→ **TASK TO CARRY OUT**
Scan the entries below. List each line with "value".

==== SUPPLIED INFORMATION

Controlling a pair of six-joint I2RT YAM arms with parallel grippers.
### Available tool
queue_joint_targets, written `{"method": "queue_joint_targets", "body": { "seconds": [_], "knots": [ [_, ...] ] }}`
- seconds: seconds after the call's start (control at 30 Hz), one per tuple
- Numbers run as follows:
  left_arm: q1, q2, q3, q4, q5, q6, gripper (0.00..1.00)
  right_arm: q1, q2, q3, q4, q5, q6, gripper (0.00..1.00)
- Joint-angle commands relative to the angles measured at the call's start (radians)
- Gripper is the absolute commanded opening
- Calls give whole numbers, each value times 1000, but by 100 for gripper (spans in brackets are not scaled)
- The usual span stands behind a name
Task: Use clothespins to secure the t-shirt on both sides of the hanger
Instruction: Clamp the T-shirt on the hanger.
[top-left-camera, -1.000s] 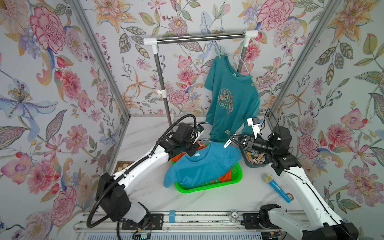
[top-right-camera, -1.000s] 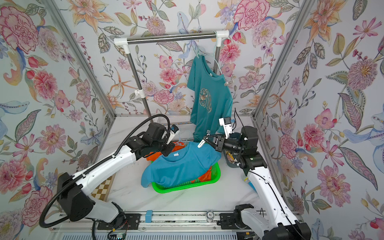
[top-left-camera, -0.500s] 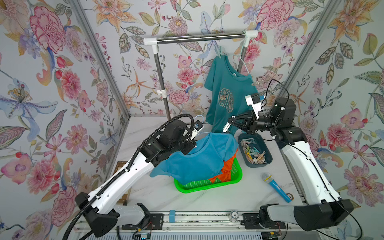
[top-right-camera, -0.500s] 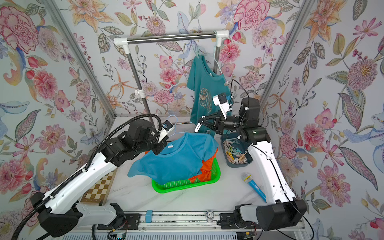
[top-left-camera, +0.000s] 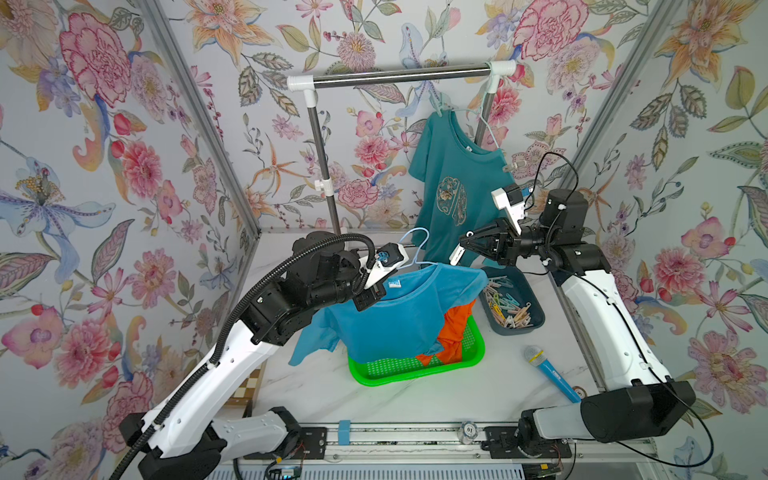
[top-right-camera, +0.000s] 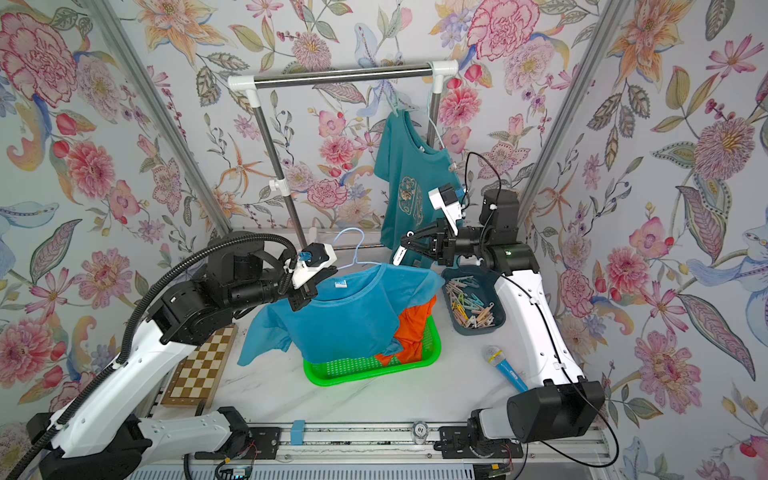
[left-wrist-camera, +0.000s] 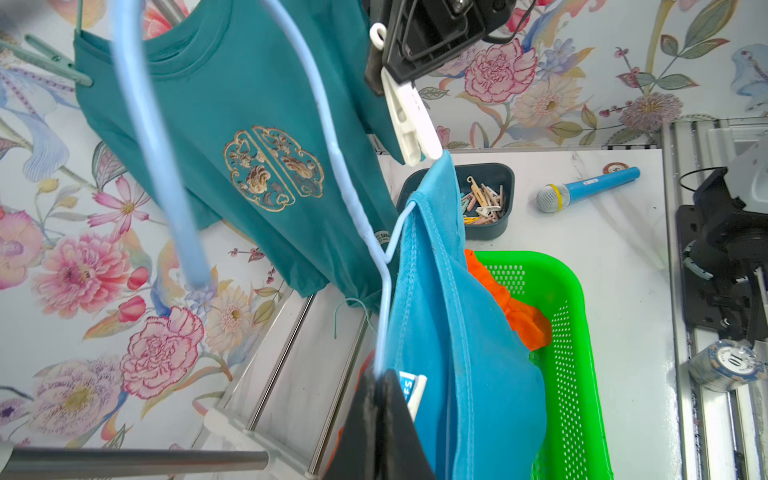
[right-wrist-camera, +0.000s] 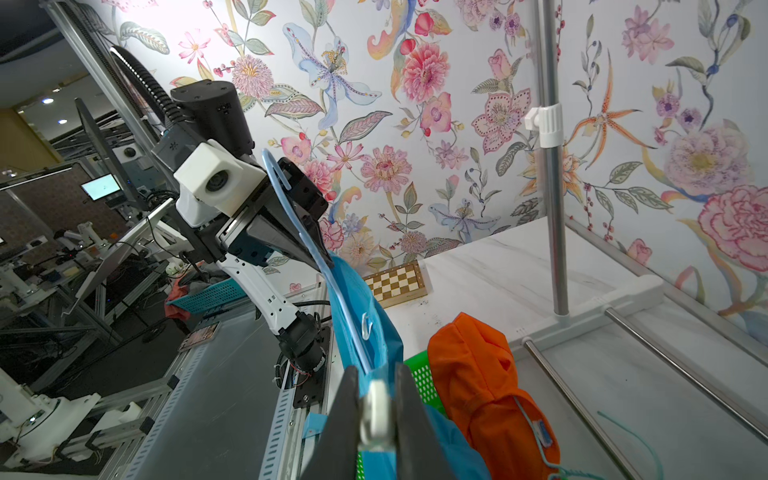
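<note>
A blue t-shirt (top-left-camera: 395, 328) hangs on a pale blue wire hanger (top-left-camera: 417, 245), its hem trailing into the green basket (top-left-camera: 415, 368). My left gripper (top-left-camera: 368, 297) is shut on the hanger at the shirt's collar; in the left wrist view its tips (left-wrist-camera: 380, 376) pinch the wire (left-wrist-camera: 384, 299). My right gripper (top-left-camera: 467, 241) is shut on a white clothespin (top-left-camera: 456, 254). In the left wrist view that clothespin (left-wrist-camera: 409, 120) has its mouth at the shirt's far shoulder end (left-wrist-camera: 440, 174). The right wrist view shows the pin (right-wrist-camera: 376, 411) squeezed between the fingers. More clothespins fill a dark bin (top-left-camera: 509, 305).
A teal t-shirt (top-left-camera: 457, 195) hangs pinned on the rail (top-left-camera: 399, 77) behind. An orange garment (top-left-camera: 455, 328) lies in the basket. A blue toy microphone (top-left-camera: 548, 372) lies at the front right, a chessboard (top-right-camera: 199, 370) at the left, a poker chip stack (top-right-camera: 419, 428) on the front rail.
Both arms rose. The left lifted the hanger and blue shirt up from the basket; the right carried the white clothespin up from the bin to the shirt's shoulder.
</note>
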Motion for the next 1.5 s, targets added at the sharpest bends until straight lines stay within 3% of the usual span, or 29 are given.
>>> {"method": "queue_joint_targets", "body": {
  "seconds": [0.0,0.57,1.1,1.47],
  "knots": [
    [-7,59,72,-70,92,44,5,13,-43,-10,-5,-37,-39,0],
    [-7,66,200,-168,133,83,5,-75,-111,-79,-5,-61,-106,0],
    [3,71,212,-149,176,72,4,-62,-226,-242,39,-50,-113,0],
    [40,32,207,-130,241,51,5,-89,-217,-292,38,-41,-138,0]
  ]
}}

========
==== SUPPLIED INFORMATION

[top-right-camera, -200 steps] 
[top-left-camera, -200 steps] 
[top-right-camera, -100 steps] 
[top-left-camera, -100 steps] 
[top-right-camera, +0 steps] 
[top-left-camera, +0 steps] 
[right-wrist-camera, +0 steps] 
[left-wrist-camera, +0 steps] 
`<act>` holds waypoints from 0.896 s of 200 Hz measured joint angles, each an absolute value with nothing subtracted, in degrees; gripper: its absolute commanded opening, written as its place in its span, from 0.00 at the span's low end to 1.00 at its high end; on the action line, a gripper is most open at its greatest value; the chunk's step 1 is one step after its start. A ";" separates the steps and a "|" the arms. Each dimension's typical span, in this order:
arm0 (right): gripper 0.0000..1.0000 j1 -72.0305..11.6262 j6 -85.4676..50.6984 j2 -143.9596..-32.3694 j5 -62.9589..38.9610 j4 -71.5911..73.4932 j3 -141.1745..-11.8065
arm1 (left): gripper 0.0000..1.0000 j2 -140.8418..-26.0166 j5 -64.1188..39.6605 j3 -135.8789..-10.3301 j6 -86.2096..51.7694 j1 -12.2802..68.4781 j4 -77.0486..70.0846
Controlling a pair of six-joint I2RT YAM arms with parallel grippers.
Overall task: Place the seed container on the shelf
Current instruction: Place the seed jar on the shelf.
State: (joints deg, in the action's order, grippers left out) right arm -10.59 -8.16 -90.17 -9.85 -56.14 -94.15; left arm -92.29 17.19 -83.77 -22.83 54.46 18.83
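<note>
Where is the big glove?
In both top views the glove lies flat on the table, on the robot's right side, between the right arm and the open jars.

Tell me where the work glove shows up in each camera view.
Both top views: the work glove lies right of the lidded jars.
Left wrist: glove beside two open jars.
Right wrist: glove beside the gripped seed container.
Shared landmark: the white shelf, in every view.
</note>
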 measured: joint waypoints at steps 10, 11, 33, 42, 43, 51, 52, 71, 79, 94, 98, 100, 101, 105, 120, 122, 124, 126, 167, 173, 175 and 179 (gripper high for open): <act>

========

→ **ANSWER SPACE**
- Calls give whole numbers, each value times 1000, but by 100 for gripper (spans in brackets are not scaled)
`<act>` holds waypoints from 0.896 s of 200 Hz measured joint angles, each an absolute value with nothing subtracted, in degrees; gripper: its absolute commanded opening, written as its place in its span, from 0.00 at the span's low end to 1.00 at its high end; on the action line, a gripper is most open at its greatest value; the chunk's step 1 is one step after its start. A ";" separates the steps and a "|" the arms. Each dimension's typical span, in this order:

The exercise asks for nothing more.